(Task to complete) Go to the line containing "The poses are" in the records below and print it and every following line exactly, on through the line containing "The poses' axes", then stop.

(Data extract)
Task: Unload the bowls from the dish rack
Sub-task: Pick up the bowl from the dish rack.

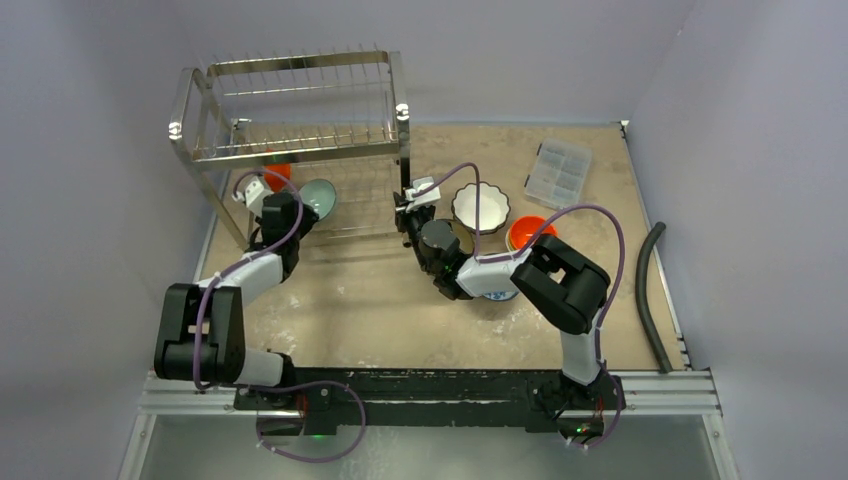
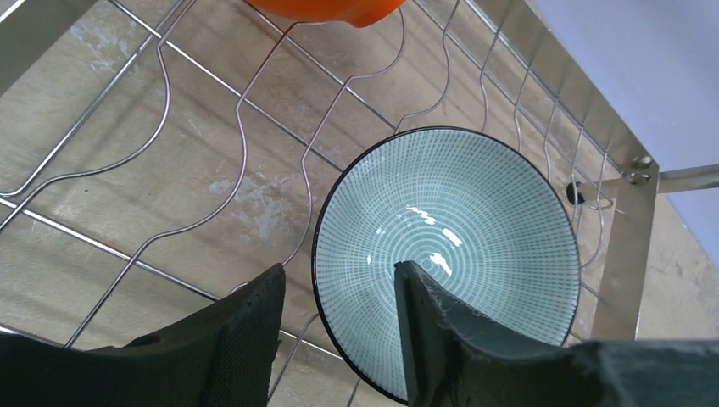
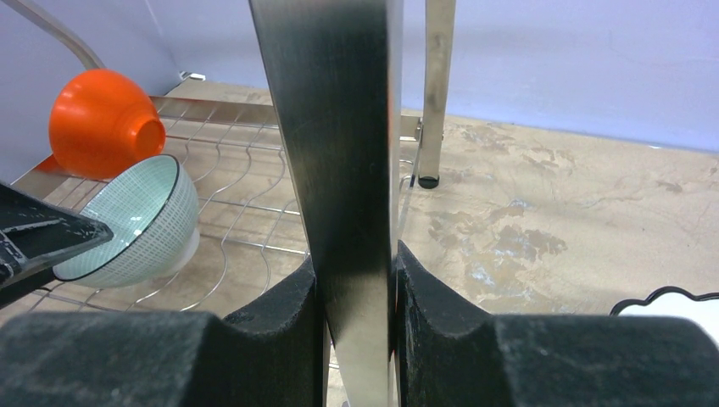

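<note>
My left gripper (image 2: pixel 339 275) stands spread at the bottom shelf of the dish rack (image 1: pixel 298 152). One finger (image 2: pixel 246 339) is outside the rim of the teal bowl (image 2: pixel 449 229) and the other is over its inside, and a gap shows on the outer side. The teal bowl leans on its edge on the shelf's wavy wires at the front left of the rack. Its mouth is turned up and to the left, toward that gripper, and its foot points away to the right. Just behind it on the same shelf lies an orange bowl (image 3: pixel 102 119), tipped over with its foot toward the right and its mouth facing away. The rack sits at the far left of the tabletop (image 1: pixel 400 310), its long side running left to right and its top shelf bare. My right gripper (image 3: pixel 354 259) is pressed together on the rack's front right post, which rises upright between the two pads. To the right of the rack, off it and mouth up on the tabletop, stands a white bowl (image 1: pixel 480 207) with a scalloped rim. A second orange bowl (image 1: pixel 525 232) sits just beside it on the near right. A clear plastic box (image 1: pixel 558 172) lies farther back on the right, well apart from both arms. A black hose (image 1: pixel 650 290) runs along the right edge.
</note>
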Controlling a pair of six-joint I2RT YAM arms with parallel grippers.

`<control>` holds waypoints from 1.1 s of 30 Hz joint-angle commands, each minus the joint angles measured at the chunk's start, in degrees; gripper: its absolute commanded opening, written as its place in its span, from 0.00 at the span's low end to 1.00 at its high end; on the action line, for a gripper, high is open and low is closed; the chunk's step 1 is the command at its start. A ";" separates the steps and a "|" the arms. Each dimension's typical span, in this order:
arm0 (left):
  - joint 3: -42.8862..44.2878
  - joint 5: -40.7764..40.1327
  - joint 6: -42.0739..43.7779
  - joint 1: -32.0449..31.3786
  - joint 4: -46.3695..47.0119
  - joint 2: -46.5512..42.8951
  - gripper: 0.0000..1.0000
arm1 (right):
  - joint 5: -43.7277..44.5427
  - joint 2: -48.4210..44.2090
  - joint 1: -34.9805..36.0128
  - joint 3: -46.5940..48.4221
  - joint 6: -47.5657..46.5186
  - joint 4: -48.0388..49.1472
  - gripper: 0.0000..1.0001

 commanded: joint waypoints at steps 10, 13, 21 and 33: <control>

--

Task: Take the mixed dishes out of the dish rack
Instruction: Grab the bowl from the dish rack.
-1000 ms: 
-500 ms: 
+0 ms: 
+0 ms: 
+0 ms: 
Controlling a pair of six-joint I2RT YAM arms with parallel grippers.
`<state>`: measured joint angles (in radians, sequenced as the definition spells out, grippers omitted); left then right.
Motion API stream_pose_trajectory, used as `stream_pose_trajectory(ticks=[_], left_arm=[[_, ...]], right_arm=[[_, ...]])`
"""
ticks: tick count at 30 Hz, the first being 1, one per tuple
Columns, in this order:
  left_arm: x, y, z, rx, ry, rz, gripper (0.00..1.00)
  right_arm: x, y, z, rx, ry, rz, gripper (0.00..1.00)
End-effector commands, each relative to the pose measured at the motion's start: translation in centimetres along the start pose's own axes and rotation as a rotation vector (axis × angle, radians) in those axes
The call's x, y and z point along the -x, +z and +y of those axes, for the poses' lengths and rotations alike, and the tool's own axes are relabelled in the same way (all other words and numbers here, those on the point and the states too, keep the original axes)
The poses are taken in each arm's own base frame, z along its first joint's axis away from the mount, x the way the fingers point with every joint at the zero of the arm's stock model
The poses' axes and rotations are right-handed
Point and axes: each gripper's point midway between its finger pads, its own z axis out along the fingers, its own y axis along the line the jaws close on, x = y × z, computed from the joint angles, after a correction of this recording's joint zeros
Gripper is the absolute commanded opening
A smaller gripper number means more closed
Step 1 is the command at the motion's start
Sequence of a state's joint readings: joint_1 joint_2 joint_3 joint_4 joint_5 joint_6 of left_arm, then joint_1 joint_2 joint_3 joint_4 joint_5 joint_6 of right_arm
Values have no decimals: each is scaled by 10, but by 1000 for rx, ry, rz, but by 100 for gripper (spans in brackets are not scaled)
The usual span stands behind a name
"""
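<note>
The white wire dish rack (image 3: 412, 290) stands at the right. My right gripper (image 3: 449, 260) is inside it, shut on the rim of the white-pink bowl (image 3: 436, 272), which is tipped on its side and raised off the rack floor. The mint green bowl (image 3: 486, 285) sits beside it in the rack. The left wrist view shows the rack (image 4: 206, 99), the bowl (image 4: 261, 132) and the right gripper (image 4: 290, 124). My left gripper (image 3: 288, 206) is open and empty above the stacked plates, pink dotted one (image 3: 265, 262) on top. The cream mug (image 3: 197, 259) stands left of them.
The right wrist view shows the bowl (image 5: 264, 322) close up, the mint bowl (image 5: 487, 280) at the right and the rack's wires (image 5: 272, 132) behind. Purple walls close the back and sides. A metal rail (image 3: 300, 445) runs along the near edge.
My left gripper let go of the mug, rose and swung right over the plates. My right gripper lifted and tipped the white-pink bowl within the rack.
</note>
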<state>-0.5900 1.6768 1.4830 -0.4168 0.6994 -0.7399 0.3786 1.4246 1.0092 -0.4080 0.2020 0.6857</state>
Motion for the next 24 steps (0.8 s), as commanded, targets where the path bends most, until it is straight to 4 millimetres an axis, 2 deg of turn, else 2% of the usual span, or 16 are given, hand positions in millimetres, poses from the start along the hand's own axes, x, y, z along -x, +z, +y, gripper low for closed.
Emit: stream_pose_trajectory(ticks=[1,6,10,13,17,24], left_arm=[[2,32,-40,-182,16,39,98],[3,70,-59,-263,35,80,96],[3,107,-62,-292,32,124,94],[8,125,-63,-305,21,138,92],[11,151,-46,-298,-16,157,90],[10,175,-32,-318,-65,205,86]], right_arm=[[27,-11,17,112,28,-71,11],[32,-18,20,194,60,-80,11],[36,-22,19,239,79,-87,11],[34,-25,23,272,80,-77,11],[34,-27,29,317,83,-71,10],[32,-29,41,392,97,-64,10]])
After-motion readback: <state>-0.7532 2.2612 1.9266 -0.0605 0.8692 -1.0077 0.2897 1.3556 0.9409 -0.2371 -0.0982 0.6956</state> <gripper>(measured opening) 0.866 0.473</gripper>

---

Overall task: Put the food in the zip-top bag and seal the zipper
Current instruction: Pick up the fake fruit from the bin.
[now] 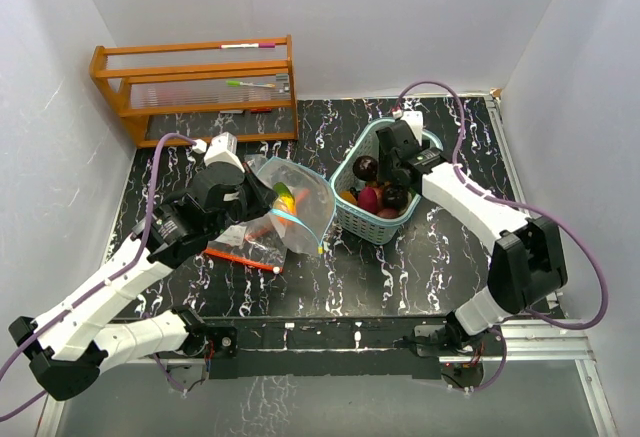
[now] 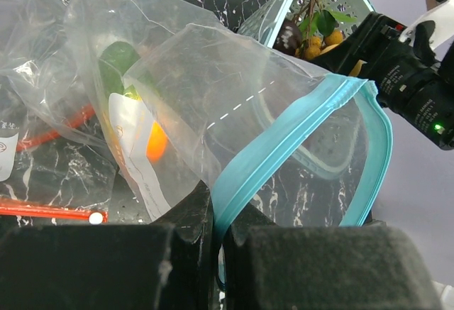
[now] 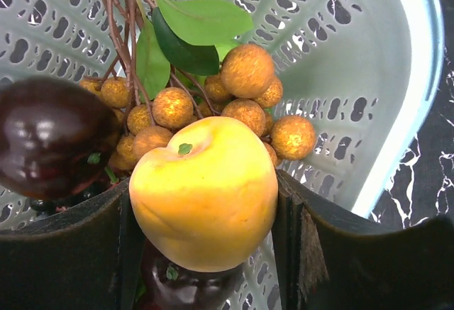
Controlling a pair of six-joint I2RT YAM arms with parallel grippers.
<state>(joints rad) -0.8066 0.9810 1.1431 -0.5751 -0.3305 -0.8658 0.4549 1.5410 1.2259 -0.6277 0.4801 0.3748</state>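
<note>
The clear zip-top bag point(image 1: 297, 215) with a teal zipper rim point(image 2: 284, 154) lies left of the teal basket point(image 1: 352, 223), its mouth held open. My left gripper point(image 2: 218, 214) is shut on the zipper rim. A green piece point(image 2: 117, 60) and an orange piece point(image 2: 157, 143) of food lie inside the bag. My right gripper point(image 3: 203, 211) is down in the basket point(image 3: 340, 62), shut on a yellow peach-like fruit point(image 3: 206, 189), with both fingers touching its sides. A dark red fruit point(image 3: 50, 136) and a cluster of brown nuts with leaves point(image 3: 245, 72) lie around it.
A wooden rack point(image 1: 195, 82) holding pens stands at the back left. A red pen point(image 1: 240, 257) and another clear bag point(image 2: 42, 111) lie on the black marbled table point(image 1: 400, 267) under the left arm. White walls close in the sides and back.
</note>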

(Final answer)
The poses are taken in each arm's own base frame, z along its first joint's axis away from the mount, x the way the fingers point with every joint at the zero of the arm's stock model
The poses' axes and rotations are right-handed

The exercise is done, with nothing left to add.